I’d like to be okay with letting that sour crust of vomit build around her neck, and just forgo both our bath time misery entirely until this phase passes. But that would be a wee bit unsanitary. And smelly. Through some desperate web searching, I found some suggestions that getting pulled from the bath might feel like being “born” all over again–going from being naked in warm liquid in a small space, to open, cold air and bright light. So I tried to make the bathroom as womb-like as possible for her (minus the deafening sound of blood rushing through major arteries). Here’s the ridiculous but effective routine that worked for us–and might for you, too:
1. Make sure she’s not hungry/crabby/tired/in that waking “window” of time when she’s easily upset.
2. Pray fervently to the bath time gods. Light some candles. Offer a sacrifice of the finest handcrafted goat’s milk soap. (Just kidding).
3. Turn off the lights and use daylight from the bathroom window.
4. Pre-heat the bathroom to luxurious sauna temperature using a small portable heater.
5. Leave a pair of large, soft dryer-warmed towels right next to the tub.
6. Run juuuust enough bathwater (in the perfect temperature) in her plastic infant tub so that only her bottom and legs are partially submerged.
7. Get right into the tub with her so I’m facing her, and engage her attention with a sugary-sweet enthusiastic voice. Distraction is everything, right?
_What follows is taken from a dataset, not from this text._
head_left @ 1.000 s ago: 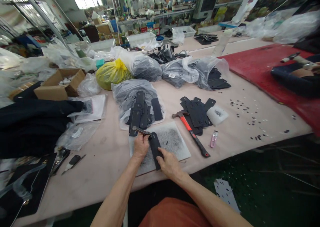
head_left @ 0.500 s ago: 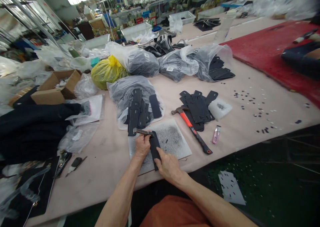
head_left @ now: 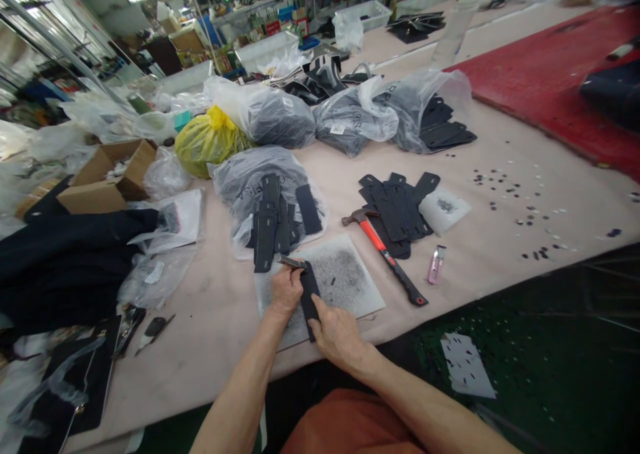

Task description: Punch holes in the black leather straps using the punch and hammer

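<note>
My left hand [head_left: 286,290] is closed around a metal punch [head_left: 291,262], whose working end meets the upper part of a black strip [head_left: 309,289]. My right hand [head_left: 336,327] grips the lower part of this strip, thumb and index finger at its edge. Beneath both lies a pale, scuffed cutting board [head_left: 357,277], with a small dark scrap on it. A claw hammer [head_left: 383,254] with a red and black handle rests to the right of the board. Further black pieces [head_left: 267,234] lie beyond the board on a plastic bag.
A pile of black pieces [head_left: 395,207], a white block [head_left: 444,211] and a pink box cutter [head_left: 437,265] lie on the right. Stuffed plastic bags [head_left: 287,121] line the back. At left are a cardboard box [head_left: 107,177] and dark cloth [head_left: 75,247]. Small scraps dot the right side.
The punch's outer end has swung a little to the right and looks shorter. Both hands stay in place on the punch and strip. The camera view has shifted slightly.
</note>
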`<move>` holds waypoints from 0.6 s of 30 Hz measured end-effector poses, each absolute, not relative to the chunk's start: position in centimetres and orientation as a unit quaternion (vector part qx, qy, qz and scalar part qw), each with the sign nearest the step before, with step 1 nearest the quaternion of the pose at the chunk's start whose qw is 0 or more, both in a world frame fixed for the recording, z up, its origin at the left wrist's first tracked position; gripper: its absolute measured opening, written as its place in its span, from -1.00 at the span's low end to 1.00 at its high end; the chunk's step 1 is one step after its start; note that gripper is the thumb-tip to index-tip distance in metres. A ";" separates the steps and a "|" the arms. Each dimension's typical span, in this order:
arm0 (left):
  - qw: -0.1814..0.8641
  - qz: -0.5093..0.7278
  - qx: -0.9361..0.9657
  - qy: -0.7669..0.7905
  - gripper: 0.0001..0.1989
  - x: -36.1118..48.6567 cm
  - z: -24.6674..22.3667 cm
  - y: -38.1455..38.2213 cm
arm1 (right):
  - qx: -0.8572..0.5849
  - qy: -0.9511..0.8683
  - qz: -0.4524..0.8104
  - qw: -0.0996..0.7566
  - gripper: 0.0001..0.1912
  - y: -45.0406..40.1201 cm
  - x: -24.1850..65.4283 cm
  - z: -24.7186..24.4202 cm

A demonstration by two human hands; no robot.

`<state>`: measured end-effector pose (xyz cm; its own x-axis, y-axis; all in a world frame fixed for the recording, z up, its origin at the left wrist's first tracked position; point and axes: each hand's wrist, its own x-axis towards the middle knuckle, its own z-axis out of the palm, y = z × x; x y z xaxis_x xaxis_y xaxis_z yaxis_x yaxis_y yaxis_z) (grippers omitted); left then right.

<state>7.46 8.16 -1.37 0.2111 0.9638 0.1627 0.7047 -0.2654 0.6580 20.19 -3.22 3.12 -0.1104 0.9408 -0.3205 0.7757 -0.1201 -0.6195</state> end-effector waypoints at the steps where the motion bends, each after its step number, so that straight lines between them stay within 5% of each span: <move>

8. Cleanse all chins, folds and crevices as quickly as possible using the smallest bits of water before she realizes she’s In.The.Bath.
9. Pull the bath plug to let most of the water out, then start gently drying her while she’s still in the tub.
10. The MOST important step. Very carefully remove her from the bath and immediately wrap her whole body in a cocoon of warm terrycloth, rocking her for comfort. If I remove her an iota too abruptly or don’t wrap her up fast enough, the scream-fest begins. In that case, I offer a bottle to see if something to eat will distract her, which generally works. We do what we can to survive bath time!
I’m looking forward to when all of this won’t be necessary. Maybe someday she’ll enjoy bathing like those mythical advertisement babies. But until then, we’ll stick with it!
Do you have a kid who fights bath time? What strategy do you use to get them in and out of the tub fuss-free?